For Leen to authenticate with SentinelOne, we require the following:

  1. Base URL: The Base URL is the URL you use to manage your SentinelOne deployment. The Base URL has the format https://<host>.sentinelone.net.
  2. API Token: A unique API token generated by a SentinelOne user. In the following section, we will cover how to create a Service User and generate an API token with the minimum scope of access.

To use the SentinelOne VMS integration, you need to enable the Ranger Insights for your SentinelOne deployment. Log in to the SentinelOne console, go to the Sites page, select your site, click Edit Site and enable the Vulnerability Management option as shown below.

User setup and Permissions

We highly recommend creating a new dedicated service user for the integration. This is to prevent a user from being removed from SentinelOne and disrupting your data ingestion.
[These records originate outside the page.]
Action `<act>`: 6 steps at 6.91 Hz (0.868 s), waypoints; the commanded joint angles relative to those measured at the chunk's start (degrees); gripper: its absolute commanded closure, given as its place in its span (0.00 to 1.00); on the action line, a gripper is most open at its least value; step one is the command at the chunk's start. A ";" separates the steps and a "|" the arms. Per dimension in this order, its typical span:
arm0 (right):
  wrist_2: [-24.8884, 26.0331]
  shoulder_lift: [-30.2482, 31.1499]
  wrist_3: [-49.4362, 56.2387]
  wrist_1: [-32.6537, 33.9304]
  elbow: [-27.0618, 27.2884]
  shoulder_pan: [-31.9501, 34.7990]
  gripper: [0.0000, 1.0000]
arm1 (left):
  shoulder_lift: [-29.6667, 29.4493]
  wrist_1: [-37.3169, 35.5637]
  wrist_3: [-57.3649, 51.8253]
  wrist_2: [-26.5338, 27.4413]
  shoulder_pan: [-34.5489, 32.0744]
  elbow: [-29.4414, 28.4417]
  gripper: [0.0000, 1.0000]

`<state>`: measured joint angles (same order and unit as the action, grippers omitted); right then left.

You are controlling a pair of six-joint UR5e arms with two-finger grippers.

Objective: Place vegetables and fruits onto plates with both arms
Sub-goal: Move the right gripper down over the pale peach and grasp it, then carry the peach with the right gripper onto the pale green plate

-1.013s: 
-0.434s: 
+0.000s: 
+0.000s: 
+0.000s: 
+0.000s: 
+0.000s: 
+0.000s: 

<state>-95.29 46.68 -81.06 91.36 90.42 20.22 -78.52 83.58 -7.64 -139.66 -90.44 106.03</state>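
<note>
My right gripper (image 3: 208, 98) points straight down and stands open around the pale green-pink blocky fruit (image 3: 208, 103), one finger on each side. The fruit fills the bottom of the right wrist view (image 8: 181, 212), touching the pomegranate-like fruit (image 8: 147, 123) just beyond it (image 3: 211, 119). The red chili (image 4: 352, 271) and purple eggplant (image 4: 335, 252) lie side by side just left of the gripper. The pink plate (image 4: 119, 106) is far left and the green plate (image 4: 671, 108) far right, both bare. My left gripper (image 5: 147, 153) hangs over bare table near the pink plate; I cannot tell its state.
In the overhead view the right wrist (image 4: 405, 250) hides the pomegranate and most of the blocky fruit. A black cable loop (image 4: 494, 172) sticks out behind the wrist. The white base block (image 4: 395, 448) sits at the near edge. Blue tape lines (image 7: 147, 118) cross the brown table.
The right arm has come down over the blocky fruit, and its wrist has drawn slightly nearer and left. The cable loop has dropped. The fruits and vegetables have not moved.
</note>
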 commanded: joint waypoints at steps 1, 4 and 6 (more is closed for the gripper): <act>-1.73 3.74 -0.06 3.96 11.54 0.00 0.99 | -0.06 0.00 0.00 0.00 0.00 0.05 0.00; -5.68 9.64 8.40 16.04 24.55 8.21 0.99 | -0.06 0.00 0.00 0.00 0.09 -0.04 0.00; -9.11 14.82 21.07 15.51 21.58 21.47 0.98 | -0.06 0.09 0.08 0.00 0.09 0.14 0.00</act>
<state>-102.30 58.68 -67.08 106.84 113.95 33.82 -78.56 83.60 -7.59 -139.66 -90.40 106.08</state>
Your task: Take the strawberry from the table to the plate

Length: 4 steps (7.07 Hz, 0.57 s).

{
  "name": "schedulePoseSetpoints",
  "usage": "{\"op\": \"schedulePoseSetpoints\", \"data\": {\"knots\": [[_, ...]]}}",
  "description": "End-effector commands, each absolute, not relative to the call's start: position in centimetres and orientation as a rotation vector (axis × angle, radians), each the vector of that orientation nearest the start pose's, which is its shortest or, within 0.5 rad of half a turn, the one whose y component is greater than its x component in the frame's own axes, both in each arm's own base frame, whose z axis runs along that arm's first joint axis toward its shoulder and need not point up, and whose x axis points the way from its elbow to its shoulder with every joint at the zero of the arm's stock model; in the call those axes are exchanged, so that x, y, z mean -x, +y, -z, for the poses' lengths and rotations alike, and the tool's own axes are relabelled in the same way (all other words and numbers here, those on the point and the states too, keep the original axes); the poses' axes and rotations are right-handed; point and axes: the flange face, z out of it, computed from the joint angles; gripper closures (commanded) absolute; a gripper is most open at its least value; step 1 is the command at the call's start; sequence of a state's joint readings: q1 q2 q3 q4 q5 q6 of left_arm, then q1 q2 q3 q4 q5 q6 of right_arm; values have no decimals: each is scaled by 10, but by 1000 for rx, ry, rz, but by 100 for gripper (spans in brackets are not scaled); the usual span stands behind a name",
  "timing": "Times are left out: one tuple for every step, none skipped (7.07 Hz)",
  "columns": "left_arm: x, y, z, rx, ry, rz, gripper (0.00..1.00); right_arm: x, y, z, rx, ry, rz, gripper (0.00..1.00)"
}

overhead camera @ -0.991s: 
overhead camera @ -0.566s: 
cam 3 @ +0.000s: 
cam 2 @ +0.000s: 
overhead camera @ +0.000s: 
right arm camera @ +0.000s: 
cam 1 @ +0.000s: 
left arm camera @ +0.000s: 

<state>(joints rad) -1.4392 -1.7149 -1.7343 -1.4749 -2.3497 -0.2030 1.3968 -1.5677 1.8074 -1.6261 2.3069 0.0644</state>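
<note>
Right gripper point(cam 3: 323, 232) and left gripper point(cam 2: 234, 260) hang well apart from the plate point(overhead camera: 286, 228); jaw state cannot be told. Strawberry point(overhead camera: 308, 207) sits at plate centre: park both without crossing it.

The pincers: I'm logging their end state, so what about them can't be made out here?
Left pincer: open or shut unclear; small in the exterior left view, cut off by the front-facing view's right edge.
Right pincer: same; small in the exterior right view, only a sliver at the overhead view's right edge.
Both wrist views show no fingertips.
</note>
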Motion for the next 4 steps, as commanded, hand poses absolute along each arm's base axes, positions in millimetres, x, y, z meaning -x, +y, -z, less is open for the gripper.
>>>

Here is how you can create a new service user with the minimum required permissions for the integration:

1

Create a new Service User

In the SentinelOne console, navigate to the Settings page and click on Users. Here, select the Service Users option in the left hand menu and select Create New Service User from the Actions dropdown menu.

2

Configure Service User

You will then be prompted to configure your new Service User. Give the user a name and description, and then set the Expiration Date to a time period that suits your organization’s security policy.

Leen will not automatically renew the API token associated with this Service Account, you will have to manually create a new user and update your Leen connection with the new API token every time you provision a new Service User.

3

Select User Scope of Access

After creating the user, you will be prompted to assign the new user a scope of access. The user will require the Viewer role to access the data required for the integration. We do not recommend giving the user any additional permissions.

4

Generate API Token

After creating the user, SentinelOne will generate an API token for your new Service User. This token is required to authenticate with the SentinelOne API. Copy the token and store it in a secure location. You will need to provide this token to Leen when setting up the integration.